On Monday night, Israeli TV reported Jerusalem and Moscow had reached an agreement to distance Iranian forces from the border area in southern Syria, though Israel and Russia released differing messages earlier in the day regarding the extent of their tolerance for Iran’s military presence in that country.

Russian Foreign Minister Sergey Lavrov said only the Syrian army should be present on Syria’s border with Israel, suggesting Russia was ready to allow Iran to maintain a foothold in other parts of the country.

However Prime Minister Benjamin Netanyahu took a more stringent view, saying that Israel would not accept any Iranian military presence in Syria.

Russian Defense Minister Sergei Shoigu, left, Avigdor Liberman, center, and IDF Chief of Staff Gadi Eisenkot take part in an honor guard at the Israeli army’s Kirya headquarters in Tel Aviv on October 16, 2017. (Ariel Hermoni/ Defense Ministry)

Defense Minister Avigdor Liberman will travel to Moscow on Wednesday to meet with his counterpart Sergei Shoigu, the Defense Ministry said shortly after Netanyahu’s remarks. He will be joined on the trip by the head of Military Intelligence and other senior defense officials.

Under the proposed agreement, Israel would accept the return of Syrian regime soldiers to the border on the Golan Heights and Russia would guarantee there are no Iranian or Hezbollah forces in the area, Hadashot TV news reported.

All non-Syrian forces would also be expected to leave Syria, including American and Turkish forces, according to the TV report.

The agreement was also said to include a clause allowing Israel to conduct strikes against Iranian targets in Syria.

During the meeting between Putin and Assad in the Russian resort city of Sochi on May 17, the Russian president called for foreign militaries to begin leaving Syria in light of the regime’s victories.
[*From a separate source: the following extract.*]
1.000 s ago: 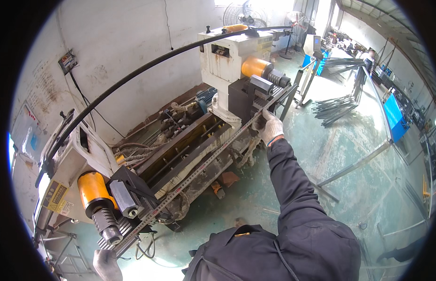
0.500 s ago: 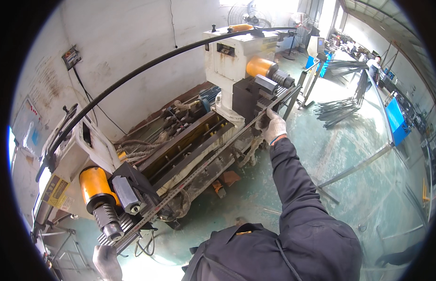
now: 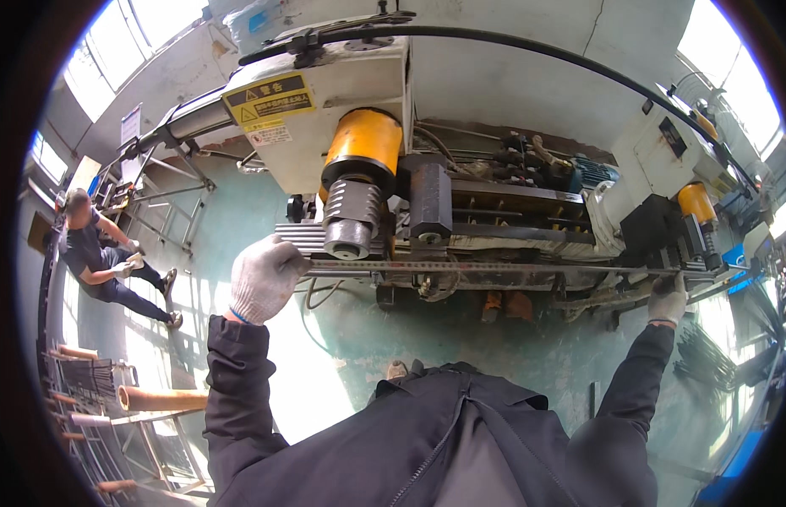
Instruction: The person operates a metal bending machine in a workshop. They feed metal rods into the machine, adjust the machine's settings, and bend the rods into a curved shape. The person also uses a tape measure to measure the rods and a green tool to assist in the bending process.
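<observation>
A long, thin measuring tape (image 3: 503, 268) with small marks is stretched along the front of a machine. My left hand (image 3: 264, 280), in a white knit glove, is closed at the tape's left end, beside a stack of grey metal bars (image 3: 298, 237). My right hand (image 3: 668, 301), gloved too, has its fingers closed around the tape's far right end, under the right clamp head (image 3: 651, 228). The fingertips are partly hidden. Above the bars sit a ribbed steel cylinder (image 3: 351, 221) with an orange housing (image 3: 364, 139) and a dark block (image 3: 430, 203).
A black hose (image 3: 503, 36) arches over the cream machine body (image 3: 283, 160). At the far left a person (image 3: 106, 253) in dark clothes stands by a metal frame. A rack with brown rolls (image 3: 161, 399) is at lower left; bundled dark bars (image 3: 706, 359) lie at right.
My view has swung left, bringing the left end of the machine and a person into sight. Both hands remain at the tape's two ends.
</observation>
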Demonstrator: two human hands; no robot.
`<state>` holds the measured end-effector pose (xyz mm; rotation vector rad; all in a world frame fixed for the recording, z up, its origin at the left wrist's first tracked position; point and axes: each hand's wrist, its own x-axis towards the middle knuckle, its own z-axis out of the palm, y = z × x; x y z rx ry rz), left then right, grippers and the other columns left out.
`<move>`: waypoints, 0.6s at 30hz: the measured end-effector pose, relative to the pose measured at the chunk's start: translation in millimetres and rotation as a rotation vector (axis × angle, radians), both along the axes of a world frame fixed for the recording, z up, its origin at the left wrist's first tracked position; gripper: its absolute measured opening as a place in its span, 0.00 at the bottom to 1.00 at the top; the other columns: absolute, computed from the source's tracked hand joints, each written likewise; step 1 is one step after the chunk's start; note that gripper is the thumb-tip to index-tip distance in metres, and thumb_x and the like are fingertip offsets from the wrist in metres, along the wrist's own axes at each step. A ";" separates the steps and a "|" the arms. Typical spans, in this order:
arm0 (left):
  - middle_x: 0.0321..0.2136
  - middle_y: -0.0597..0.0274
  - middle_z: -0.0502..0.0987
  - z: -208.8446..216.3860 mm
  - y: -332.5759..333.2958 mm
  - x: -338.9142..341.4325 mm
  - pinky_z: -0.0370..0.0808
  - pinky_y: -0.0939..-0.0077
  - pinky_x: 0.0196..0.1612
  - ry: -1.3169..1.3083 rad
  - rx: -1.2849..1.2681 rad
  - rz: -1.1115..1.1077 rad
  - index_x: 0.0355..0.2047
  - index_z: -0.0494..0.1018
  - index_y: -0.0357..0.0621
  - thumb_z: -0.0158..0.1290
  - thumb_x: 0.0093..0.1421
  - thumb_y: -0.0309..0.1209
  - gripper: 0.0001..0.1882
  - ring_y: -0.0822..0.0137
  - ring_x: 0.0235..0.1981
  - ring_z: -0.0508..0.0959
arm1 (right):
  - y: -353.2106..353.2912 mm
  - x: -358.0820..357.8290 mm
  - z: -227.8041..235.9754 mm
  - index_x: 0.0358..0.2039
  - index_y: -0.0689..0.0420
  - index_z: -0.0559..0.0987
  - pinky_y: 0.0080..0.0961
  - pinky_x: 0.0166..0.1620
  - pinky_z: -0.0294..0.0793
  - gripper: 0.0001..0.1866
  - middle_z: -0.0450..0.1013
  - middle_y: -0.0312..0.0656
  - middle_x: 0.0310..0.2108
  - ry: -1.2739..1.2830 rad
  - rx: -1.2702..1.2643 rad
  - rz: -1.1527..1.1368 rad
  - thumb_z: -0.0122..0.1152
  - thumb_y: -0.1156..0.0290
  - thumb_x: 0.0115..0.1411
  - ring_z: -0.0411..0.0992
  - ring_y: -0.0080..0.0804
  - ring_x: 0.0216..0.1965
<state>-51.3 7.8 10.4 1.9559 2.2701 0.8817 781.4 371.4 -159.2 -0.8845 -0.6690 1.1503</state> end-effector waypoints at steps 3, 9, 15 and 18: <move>0.40 0.46 0.86 -10.7 -1.1 -1.1 0.83 0.56 0.47 -0.014 0.049 -0.048 0.45 0.88 0.40 0.66 0.58 0.22 0.14 0.41 0.43 0.87 | -31.2 -24.3 25.4 0.67 0.61 0.82 0.39 0.65 0.82 0.25 0.85 0.49 0.55 -1.052 -0.071 -0.204 0.65 0.79 0.69 0.84 0.45 0.57; 0.31 0.46 0.75 -45.4 -1.9 -8.4 0.73 0.51 0.37 -0.163 0.026 -0.048 0.40 0.85 0.35 0.66 0.60 0.20 0.08 0.44 0.30 0.77 | -34.5 -41.0 38.7 0.59 0.52 0.85 0.39 0.56 0.85 0.14 0.86 0.44 0.48 -0.239 -0.005 -0.398 0.64 0.75 0.75 0.85 0.43 0.50; 0.40 0.55 0.86 -55.0 -11.8 -9.3 0.83 0.61 0.45 -0.497 0.094 -0.197 0.52 0.88 0.42 0.59 0.76 0.27 0.10 0.58 0.42 0.85 | -9.9 53.7 57.9 0.64 0.50 0.79 0.38 0.46 0.88 0.15 0.85 0.39 0.46 0.162 -0.065 -0.458 0.62 0.71 0.80 0.85 0.35 0.44; 0.40 0.54 0.86 -46.5 -13.9 -1.0 0.83 0.59 0.46 -0.082 0.043 -0.159 0.51 0.87 0.39 0.59 0.75 0.25 0.10 0.57 0.42 0.85 | 5.0 95.2 68.2 0.75 0.49 0.71 0.39 0.47 0.88 0.26 0.85 0.41 0.49 0.097 -0.045 -0.578 0.62 0.73 0.80 0.85 0.36 0.45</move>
Russian President Vladimir Putin, left, shakes hands with Syrian President Bashar Assad during their meeting in the Black Sea resort of Sochi, Russia, May 17, 2018. (Mikhail Klimentyev, Sputnik, Kremlin Pool Photo via AP)

“We presume that, in connection with the significant victories and success of the Syrian army in the fight against terrorism… with the onset of the political process in its more active phase, foreign armed forces will be withdrawn from the territory of the Syrian Arab Republic,” Putin said, according to CNN.
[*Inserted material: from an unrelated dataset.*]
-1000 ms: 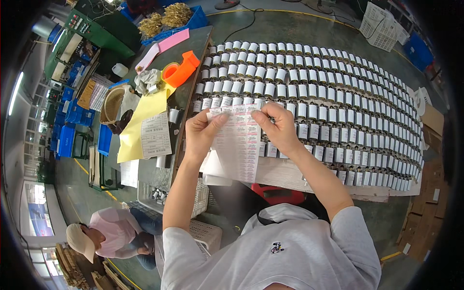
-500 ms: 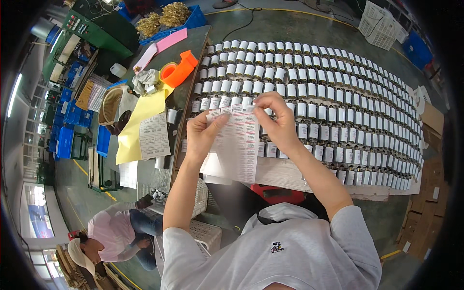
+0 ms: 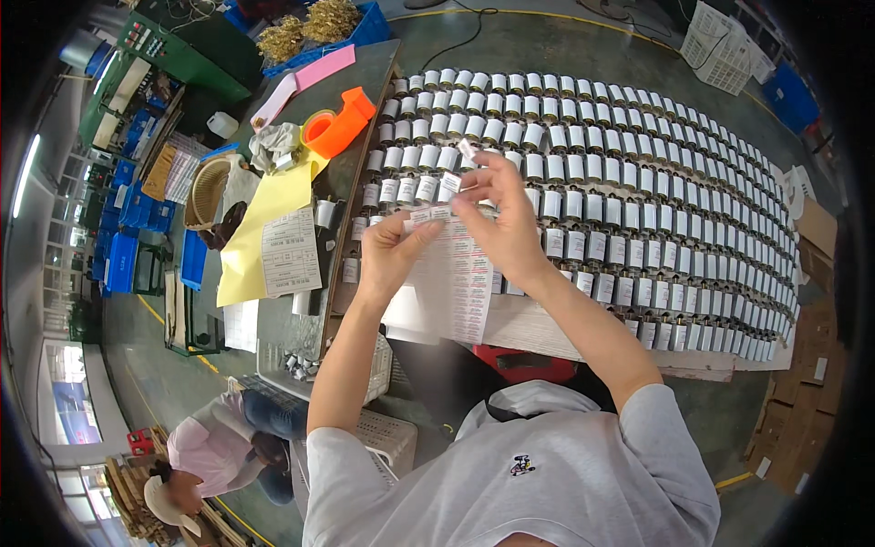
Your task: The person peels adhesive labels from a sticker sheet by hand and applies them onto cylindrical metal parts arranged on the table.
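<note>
The left hand holds the top edge of a sheet of labels in a pinching grip, thumb on the near face, with the sheet hanging down over the near edge of the tabletop. The right hand is raised just above the sheet's top right corner, its grip clenched on a small white label pinched between the fingertips. Behind both hands, rows of small cylinders with white labels cover the tabletop from left to far right. To the left lie a yellow sheet of paper, an orange tape dispenser and a pink strip. Another person in a pink top crouches on the floor at the near left.
</note>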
In a rare show of public disagreement, Iran appeared to reject the remarks made by the Russian president last week.

“No one can force Iran to do anything,” Iran’s Foreign Ministry spokesperson Bahram Qasemi said, according to the Tasnim news website.

“As long as terrorism exists and the Syrian government wants, Iran will have presence [in Syria],” Qasemi said. “Those who have entered Syria without the consent of the Syrian government should leave.”